BOOK(S) REVIEW: BY VOW AND ROYAL BLOODSHED and ON WINGS OF BONE AND GLASS by M.C.A. Hogarth

TAG TEAM ATTACK! Books two and three in the Blood Ladders trilogy I’m tossing into one review, not because I don’t think they’re worth their own, but because I read them in such close proximity to one another, my mind is having trouble keeping track of what happens when. As such, I’d rather just summarize here, because as you all know, if left to my own devices, I’ll talk for days about MCAH and her writing, and…well, I’m more than happy to, but perhaps you aren’t. So without any spoilers (which will already cut a chunk out) here’s what my thoughts are. (However, if you haven’t read book one, I don’t recommend reading this, unless the potential for spoilers in THAT book doesn’t bother you. JUST AS A WARNING.)

Book two sees us start with Morgan trying to come to terms with his health, and what that has cost him. So much lost in so little time, and despite having known it all for such a short time as well, it weighs on him. But he doesn’t have much of a choice anymore, and needs to head back into the land he started out in, to make sense of who he is and what he is being called to be. For me, this is where the series really picked up and started moving–which is interesting, as there is likely more action and less philosophy in the first book. But this is where all the character interactions begin to take form, and we the world which was set up in book one come into itself and have to prove (or disprove) what we’ve come to know. Relationships are put to the test, friendships are tried, all the good pieces of interpersonal drama anyone could want out of such a story.

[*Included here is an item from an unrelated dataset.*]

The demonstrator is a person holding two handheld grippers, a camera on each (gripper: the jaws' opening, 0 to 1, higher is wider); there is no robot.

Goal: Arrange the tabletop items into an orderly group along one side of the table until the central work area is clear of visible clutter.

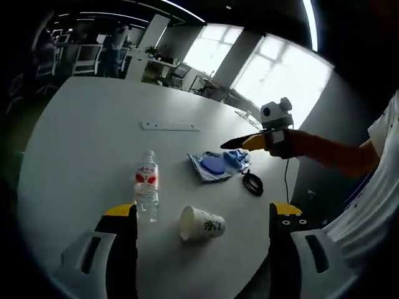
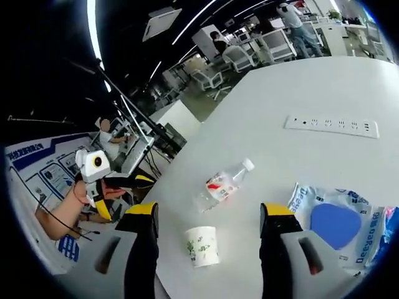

I have not been quite so angry at a cliffhanger since some of Stephanie Erickson’s Children of Fate books, let me tell you. If I’d had to wait for book three? Oh no. There would have been so much hell to pay. Let me just tell you, that there is such a cliffhanger at the end of book two. Even knowing that there IS a book three and thus only so much can happen…you really never know. It’s nail-biting, and that’s not a word I use to describe much.

And then there’s book three.

I was hard pressed to set book three down. The only reason it took me as long as it did to finish was because I got caught up in work, and then promptly left my Kindle charging at work. This is the type of book you bring with you everywhere, searching for just the tiniest of spare moments to get a page or two in. And this is the first book in a very long time to bring me to tears. And not just tearing up, wipe the eyes, look up at the sun for a bit. No no. I had to put the book down because I was sobbing. It’s that kind of powerful, on at least two separate occasions and threatening on a third. At least. As I saw someone say in an earlier review, it is indicative that our author loves denouement–because this book gives a lot more aftermath than the average book would do. I believe the trilogy is the stronger for it, however. It would not be the same story, and it wouldn’t be right for the characters, to leave it at the final battle as it were. We all know that there is always more to be done after the close of the book, and we come to expect it. But some of this needed to be written out, and not left to the reader’s wonder. It’s simply who the characters are.

I say it in every book of Micah’s I review, and I’ll keep saying it until I turn blue in the face. If you truly want a master class in world building and character development, you need not look any further than any book written by M.C.A. Hogarth. The world is real, the characters are real, and the emotions they will left written all over your heart are all too real. I’m truly sad to see these characters go; I wish I had more books to read. But maybe that’s why it’s all so perfect. It needed to end.